# WHAT YOU WILL DO:
Only the number is wanted: how many lines below contain "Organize"?

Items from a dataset
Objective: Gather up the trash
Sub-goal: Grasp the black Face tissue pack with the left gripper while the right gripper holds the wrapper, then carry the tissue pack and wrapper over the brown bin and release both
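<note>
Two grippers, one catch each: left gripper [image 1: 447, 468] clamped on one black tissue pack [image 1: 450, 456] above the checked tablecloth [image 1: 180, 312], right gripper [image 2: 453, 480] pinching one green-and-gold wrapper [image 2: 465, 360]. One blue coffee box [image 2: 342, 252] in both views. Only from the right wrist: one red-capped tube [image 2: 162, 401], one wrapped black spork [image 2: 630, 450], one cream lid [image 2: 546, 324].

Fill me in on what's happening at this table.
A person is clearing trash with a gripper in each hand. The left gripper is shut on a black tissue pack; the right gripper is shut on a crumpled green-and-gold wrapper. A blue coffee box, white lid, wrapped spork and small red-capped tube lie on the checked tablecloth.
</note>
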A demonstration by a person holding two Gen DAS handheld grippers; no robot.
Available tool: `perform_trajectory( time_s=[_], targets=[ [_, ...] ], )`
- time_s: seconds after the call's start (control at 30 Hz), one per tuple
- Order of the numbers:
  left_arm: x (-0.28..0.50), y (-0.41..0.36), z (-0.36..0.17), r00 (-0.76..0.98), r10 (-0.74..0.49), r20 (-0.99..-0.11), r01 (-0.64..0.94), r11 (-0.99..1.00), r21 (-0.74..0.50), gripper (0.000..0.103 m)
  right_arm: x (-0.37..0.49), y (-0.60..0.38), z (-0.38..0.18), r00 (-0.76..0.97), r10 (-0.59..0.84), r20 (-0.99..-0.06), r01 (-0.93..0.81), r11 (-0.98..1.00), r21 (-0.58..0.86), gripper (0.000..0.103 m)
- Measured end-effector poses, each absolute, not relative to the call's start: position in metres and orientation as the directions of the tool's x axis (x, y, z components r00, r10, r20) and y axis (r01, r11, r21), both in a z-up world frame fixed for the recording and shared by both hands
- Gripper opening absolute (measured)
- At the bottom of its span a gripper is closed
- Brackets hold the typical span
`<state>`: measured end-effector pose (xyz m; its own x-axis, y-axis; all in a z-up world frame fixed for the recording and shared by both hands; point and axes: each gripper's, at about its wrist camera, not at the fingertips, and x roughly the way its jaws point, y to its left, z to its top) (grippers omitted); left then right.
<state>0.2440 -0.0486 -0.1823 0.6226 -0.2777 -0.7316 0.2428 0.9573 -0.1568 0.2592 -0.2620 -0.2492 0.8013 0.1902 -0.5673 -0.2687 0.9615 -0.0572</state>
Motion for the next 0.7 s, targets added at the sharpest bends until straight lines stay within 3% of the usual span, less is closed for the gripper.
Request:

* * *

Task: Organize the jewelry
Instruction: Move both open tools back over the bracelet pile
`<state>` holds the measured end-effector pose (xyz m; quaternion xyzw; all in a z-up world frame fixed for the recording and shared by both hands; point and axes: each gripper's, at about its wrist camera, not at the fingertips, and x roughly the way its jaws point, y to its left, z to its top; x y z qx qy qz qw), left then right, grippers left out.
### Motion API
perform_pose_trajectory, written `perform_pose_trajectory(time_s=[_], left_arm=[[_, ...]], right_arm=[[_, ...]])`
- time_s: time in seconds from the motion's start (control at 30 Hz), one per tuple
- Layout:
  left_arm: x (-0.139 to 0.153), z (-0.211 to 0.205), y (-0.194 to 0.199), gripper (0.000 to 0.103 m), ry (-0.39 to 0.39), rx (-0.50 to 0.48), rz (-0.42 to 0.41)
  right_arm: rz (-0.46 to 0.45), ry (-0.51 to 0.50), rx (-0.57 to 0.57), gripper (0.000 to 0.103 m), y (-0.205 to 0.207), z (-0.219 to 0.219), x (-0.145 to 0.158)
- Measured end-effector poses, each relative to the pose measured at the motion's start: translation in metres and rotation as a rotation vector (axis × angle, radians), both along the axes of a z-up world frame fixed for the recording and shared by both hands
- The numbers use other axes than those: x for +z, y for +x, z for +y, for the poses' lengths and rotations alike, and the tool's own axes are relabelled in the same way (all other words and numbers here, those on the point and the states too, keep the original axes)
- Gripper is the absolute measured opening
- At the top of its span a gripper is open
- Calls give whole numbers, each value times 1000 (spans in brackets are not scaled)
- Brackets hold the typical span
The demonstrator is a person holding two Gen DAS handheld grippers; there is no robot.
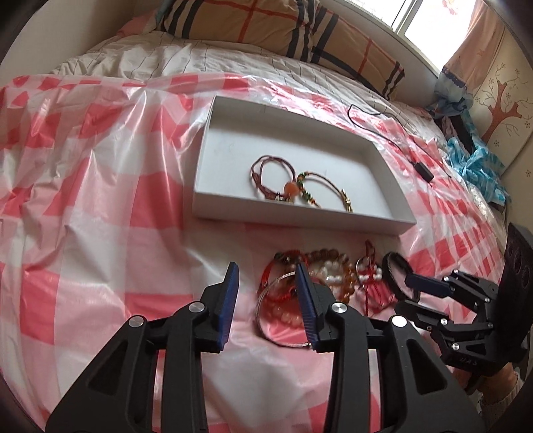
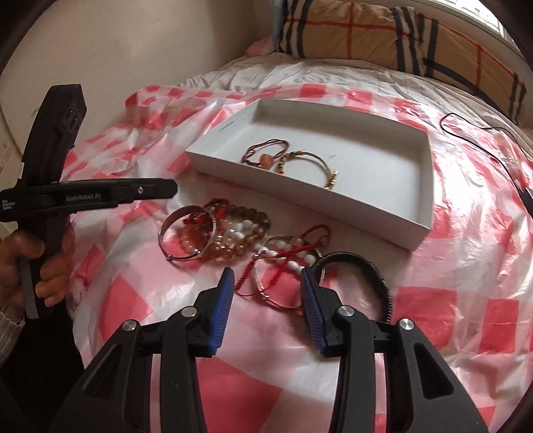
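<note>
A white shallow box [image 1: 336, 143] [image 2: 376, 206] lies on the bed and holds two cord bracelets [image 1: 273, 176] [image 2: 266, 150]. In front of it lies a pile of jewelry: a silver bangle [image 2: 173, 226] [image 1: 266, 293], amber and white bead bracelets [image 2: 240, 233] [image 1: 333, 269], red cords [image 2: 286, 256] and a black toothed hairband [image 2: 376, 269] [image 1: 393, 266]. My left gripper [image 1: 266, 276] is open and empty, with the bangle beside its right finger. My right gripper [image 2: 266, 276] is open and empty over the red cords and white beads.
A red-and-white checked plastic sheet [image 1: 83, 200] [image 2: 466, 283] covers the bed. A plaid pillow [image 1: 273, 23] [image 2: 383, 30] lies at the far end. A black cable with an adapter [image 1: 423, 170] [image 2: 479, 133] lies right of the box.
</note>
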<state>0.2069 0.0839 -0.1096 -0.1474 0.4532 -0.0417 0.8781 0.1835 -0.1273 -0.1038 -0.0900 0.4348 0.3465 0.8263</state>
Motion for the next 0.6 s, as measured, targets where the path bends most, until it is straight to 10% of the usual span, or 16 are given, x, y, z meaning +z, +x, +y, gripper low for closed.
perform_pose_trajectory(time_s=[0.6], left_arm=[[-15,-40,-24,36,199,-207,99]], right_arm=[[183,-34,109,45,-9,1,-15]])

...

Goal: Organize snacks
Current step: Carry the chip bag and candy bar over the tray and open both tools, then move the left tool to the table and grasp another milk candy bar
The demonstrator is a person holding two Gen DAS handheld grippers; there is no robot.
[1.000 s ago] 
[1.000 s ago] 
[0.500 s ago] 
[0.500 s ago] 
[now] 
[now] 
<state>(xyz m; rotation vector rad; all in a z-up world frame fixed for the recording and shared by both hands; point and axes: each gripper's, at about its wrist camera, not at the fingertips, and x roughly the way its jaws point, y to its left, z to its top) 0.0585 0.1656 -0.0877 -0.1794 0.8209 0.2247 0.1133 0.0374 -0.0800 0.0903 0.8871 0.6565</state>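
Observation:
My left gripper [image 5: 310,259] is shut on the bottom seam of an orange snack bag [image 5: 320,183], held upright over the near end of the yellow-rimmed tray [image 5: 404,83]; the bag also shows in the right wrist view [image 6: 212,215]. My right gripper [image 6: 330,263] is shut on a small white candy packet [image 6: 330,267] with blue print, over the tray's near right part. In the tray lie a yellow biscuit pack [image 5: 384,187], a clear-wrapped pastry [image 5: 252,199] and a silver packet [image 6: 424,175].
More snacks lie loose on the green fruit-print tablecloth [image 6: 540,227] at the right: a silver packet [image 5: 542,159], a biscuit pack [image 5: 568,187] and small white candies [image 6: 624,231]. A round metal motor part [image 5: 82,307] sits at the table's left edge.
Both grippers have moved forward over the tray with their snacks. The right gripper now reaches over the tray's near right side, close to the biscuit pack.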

# WRITTEN RESPONSE:
2